• **Assigned task**
Print all entries below exactly as they appear.

• **Dataset entries**
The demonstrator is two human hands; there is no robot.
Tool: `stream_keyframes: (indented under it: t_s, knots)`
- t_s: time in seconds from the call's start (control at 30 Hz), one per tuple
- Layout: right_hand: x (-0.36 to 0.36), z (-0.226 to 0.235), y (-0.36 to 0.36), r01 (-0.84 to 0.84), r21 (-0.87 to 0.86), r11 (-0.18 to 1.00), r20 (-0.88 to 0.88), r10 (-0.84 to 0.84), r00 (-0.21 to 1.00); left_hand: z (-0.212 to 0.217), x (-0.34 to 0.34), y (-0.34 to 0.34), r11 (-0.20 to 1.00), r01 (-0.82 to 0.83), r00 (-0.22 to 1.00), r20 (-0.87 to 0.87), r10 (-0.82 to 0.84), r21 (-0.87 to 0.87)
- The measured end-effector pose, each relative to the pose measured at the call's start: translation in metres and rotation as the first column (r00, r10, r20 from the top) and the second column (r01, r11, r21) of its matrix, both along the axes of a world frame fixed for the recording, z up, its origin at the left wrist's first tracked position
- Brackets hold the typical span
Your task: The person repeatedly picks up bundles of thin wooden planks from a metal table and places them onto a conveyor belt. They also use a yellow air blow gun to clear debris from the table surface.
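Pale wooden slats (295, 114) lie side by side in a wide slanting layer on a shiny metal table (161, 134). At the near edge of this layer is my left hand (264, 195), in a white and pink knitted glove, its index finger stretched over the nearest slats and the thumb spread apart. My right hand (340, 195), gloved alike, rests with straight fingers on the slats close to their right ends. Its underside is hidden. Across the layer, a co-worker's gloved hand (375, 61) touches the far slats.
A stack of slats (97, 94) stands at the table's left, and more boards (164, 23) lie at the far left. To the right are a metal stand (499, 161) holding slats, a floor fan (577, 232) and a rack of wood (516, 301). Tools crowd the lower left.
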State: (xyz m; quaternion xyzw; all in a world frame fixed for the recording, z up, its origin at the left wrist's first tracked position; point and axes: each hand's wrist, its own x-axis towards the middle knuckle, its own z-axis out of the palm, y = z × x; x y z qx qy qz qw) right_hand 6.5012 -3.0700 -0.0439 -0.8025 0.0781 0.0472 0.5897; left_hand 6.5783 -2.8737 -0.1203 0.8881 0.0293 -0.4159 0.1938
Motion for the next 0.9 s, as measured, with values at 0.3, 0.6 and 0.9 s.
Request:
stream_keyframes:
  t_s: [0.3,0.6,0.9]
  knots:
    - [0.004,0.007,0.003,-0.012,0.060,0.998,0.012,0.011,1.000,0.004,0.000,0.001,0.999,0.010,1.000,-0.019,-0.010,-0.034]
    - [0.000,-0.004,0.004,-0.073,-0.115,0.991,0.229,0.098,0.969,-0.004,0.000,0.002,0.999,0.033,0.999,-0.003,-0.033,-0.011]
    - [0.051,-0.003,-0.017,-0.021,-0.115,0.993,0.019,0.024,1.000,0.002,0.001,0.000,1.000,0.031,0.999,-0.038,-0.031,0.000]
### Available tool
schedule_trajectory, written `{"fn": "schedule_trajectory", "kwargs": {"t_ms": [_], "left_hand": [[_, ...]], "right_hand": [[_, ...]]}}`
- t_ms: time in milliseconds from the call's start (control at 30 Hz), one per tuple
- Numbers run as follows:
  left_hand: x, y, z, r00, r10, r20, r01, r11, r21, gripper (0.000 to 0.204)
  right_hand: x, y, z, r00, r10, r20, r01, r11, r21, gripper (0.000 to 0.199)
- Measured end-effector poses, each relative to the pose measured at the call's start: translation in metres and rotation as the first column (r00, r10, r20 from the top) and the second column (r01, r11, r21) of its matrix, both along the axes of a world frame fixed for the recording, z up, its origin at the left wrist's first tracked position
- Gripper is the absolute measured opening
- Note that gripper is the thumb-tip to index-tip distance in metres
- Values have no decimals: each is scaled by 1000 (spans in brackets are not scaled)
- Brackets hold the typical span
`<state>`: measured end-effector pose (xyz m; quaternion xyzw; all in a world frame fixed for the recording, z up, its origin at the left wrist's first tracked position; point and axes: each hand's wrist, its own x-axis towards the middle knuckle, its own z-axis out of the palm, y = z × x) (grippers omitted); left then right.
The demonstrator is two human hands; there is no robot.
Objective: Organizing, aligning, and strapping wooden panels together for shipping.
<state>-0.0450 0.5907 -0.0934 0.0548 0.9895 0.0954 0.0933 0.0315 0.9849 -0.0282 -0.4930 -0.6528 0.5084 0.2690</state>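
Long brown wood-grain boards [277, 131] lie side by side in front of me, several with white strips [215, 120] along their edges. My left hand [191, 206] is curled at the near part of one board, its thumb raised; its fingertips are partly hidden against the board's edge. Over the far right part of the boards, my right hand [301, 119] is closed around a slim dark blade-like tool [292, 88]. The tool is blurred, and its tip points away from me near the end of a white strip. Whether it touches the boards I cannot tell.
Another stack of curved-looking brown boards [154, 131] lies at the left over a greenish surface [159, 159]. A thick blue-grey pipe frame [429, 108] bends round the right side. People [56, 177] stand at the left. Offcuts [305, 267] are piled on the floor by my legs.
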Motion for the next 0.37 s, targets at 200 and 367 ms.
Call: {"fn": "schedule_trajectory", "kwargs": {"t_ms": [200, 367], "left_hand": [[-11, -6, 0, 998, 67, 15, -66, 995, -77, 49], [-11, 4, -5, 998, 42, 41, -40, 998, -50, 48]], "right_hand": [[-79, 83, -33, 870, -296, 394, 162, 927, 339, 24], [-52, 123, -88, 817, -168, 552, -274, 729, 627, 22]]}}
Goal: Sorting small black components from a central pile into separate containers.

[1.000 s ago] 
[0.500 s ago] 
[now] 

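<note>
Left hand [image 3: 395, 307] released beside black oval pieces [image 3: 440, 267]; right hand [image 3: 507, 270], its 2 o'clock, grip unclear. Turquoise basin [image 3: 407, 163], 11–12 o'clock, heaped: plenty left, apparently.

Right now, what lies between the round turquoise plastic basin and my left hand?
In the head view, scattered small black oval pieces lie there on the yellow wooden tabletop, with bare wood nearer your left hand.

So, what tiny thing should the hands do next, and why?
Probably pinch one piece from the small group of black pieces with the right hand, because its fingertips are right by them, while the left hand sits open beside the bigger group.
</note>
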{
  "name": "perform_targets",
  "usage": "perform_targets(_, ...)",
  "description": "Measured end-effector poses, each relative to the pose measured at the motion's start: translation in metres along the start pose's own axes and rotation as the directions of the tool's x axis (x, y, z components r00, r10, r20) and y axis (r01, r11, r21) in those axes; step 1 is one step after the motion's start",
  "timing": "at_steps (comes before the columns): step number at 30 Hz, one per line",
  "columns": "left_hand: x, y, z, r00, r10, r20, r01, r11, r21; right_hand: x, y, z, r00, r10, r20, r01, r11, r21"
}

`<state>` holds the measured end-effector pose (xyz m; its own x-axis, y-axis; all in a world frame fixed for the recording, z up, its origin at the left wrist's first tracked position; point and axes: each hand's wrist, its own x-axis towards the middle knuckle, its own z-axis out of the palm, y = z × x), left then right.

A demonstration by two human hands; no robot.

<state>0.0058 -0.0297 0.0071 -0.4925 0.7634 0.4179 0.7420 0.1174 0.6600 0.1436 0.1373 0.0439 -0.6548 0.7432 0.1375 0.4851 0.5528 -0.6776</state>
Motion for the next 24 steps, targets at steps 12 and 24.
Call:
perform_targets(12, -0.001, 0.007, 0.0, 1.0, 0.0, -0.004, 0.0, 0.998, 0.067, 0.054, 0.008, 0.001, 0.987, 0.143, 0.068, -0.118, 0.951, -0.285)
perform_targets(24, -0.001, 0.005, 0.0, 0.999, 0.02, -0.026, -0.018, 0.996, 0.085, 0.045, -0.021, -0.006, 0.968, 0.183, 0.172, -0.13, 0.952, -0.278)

• **Solution to the problem**
The demonstrator is two human hands; there is no robot.
Tool: `stream_keyframes: (indented under it: t_s, knots)`
- t_s: time in seconds from the call's start (control at 30 Hz), one per tuple
- Layout: right_hand: x (-0.36 to 0.36), z (-0.226 to 0.235), y (-0.36 to 0.36), r01 (-0.84 to 0.84), r21 (-0.87 to 0.86), r11 (-0.18 to 1.00), r20 (-0.88 to 0.88), r10 (-0.84 to 0.84), r00 (-0.21 to 1.00); left_hand: z (-0.212 to 0.217), x (-0.34 to 0.34), y (-0.34 to 0.34), r11 (-0.20 to 1.00), r01 (-0.82 to 0.83), r00 (-0.22 to 1.00), r20 (-0.87 to 0.87), r10 (-0.82 to 0.84), r21 (-0.87 to 0.87)
- The measured end-effector pose, each relative to the pose measured at the call's start: translation in metres and rotation as the first column (r00, r10, r20 from the top) and the second column (r01, r11, r21) of its matrix, both along the axes of a world frame fixed for the recording, z up, its origin at the left wrist's first tracked position
- Brackets hold the typical span
Your task: The person repeatedly picks up bundles of thin wooden planks from a metal table and places them onto a conveyor belt. They also use a yellow air blow gun to clear debris from the table surface.
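Pale wooden slats (295, 114) lie side by side in a wide slanting layer on a shiny metal table (161, 134). At the near edge of this layer is my left hand (264, 195), in a white and pink knitted glove, its index finger stretched over the nearest slats and the thumb spread apart. My right hand (340, 195), gloved alike, rests with straight fingers on the slats close to their right ends. Its underside is hidden. Across the layer, a co-worker's gloved hand (375, 61) touches the far slats.
A stack of slats (97, 94) stands at the table's left, and more boards (164, 23) lie at the far left. To the right are a metal stand (499, 161) holding slats, a floor fan (577, 232) and a rack of wood (516, 301). Tools crowd the lower left.
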State: (xyz m; quaternion xyzw; all in a world frame fixed for the recording, z up, its origin at the left wrist's first tracked position; point and axes: each hand's wrist, its own x-axis towards the middle knuckle, its own z-axis out of the palm, y = z × x; x y z qx qy qz qw) right_hand 6.5012 -3.0700 -0.0439 -0.8025 0.0781 0.0472 0.5897; left_hand 6.5783 -2.8737 -0.1203 0.8881 0.0293 -0.4159 0.1938
Motion for the next 0.9 s, as measured, with values at 0.3, 0.6 and 0.9 s.
Request:
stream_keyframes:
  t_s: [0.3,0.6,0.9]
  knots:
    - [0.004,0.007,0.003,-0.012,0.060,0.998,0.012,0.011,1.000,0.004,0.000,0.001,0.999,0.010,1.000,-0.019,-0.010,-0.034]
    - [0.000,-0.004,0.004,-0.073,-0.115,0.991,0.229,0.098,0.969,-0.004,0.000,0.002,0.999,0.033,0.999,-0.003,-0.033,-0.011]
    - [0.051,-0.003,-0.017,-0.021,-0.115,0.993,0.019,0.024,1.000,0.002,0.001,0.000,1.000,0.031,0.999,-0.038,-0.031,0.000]
### Available tool
schedule_trajectory, written `{"fn": "schedule_trajectory", "kwargs": {"t_ms": [_], "left_hand": [[_, ...]], "right_hand": [[_, ...]]}}`
- t_ms: time in milliseconds from the call's start (control at 30 Hz), one per tuple
- Numbers run as follows:
  left_hand: x, y, z, r00, r10, r20, r01, r11, r21, gripper (0.000 to 0.204)
  right_hand: x, y, z, r00, r10, r20, r01, r11, r21, gripper (0.000 to 0.199)
- Measured end-effector poses, each relative to the pose measured at the call's start: translation in metres and rotation as the first column (r00, r10, r20 from the top) and the second column (r01, r11, r21) of its matrix, both along the axes of a world frame fixed for the recording, z up, its origin at the left wrist's first tracked position
- Gripper is the absolute measured opening
- Note that gripper is the thumb-tip to index-tip distance in metres
- Values have no decimals: each is scaled by 1000 (spans in brackets are not scaled)
- Brackets hold the typical span
`<state>`: measured end-effector pose (xyz m; quaternion xyzw; all in a world frame fixed for the recording, z up, its origin at the left wrist's first tracked position; point and axes: each hand's wrist, its own x-axis towards the middle knuckle, its own z-axis out of the palm, y = z × x) (grippers omitted); left then right.
The demonstrator is two human hands; there is no robot.
Objective: Organizing, aligning, and strapping wooden panels together for shipping.
<state>-0.0450 0.5907 -0.0934 0.0548 0.9895 0.0954 0.0933 0.0315 0.9849 -0.0282 -0.4930 -0.6528 0.5084 0.2690</state>
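Long brown wood-grain boards [277, 131] lie side by side in front of me, several with white strips [215, 120] along their edges. My left hand [191, 206] is curled at the near part of one board, its thumb raised; its fingertips are partly hidden against the board's edge. Over the far right part of the boards, my right hand [301, 119] is closed around a slim dark blade-like tool [292, 88]. The tool is blurred, and its tip points away from me near the end of a white strip. Whether it touches the boards I cannot tell.
Another stack of curved-looking brown boards [154, 131] lies at the left over a greenish surface [159, 159]. A thick blue-grey pipe frame [429, 108] bends round the right side. People [56, 177] stand at the left. Offcuts [305, 267] are piled on the floor by my legs.
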Motion for the next 0.37 s, targets at 200 and 367 ms.
Call: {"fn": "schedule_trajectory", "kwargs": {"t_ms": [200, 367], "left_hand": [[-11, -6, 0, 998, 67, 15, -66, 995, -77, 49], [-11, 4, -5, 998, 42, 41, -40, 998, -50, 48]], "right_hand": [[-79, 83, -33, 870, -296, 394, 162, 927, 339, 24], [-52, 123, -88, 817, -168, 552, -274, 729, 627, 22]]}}
Goal: Sorting small black components from a central pile into separate containers.

[1.000 s ago] 
[0.500 s ago] 
[now] 

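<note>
Left hand [image 3: 395, 307] released beside black oval pieces [image 3: 440, 267]; right hand [image 3: 507, 270], its 2 o'clock, grip unclear. Turquoise basin [image 3: 407, 163], 11–12 o'clock, heaped: plenty left, apparently.

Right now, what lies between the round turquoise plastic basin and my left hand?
In the head view, scattered small black oval pieces lie there on the yellow wooden tabletop, with bare wood nearer your left hand.

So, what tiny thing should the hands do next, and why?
Probably pinch one piece from the small group of black pieces with the right hand, because its fingertips are right by them, while the left hand sits open beside the bigger group.
</note>
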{
  "name": "perform_targets",
  "usage": "perform_targets(_, ...)",
  "description": "Measured end-effector poses, each relative to the pose measured at the motion's start: translation in metres along the start pose's own axes and rotation as the directions of the tool's x axis (x, y, z components r00, r10, r20) and y axis (r01, r11, r21) in those axes; step 1 is one step after the motion's start",
  "timing": "at_steps (comes before the columns): step number at 30 Hz, one per line",
  "columns": "left_hand: x, y, z, r00, r10, r20, r01, r11, r21; right_hand: x, y, z, r00, r10, r20, r01, r11, r21"
}

`<state>` holds the measured end-effector pose (xyz m; its own x-axis, y-axis; all in a world frame fixed for the recording, z up, its origin at the left wrist's first tracked position; point and axes: each hand's wrist, its own x-axis towards the middle knuckle, its own z-axis out of the palm, y = z × x), left then right.

A demonstration by two human hands; no robot.

<state>0.0058 -0.0297 0.0071 -0.4925 0.7634 0.4179 0.7420 0.1174 0.6600 0.1436 0.1373 0.0439 -0.6548 0.7432 0.1375 0.4851 0.5528 -0.6776</state>
Motion for the next 24 steps, targets at steps 12 and 24.
Call:
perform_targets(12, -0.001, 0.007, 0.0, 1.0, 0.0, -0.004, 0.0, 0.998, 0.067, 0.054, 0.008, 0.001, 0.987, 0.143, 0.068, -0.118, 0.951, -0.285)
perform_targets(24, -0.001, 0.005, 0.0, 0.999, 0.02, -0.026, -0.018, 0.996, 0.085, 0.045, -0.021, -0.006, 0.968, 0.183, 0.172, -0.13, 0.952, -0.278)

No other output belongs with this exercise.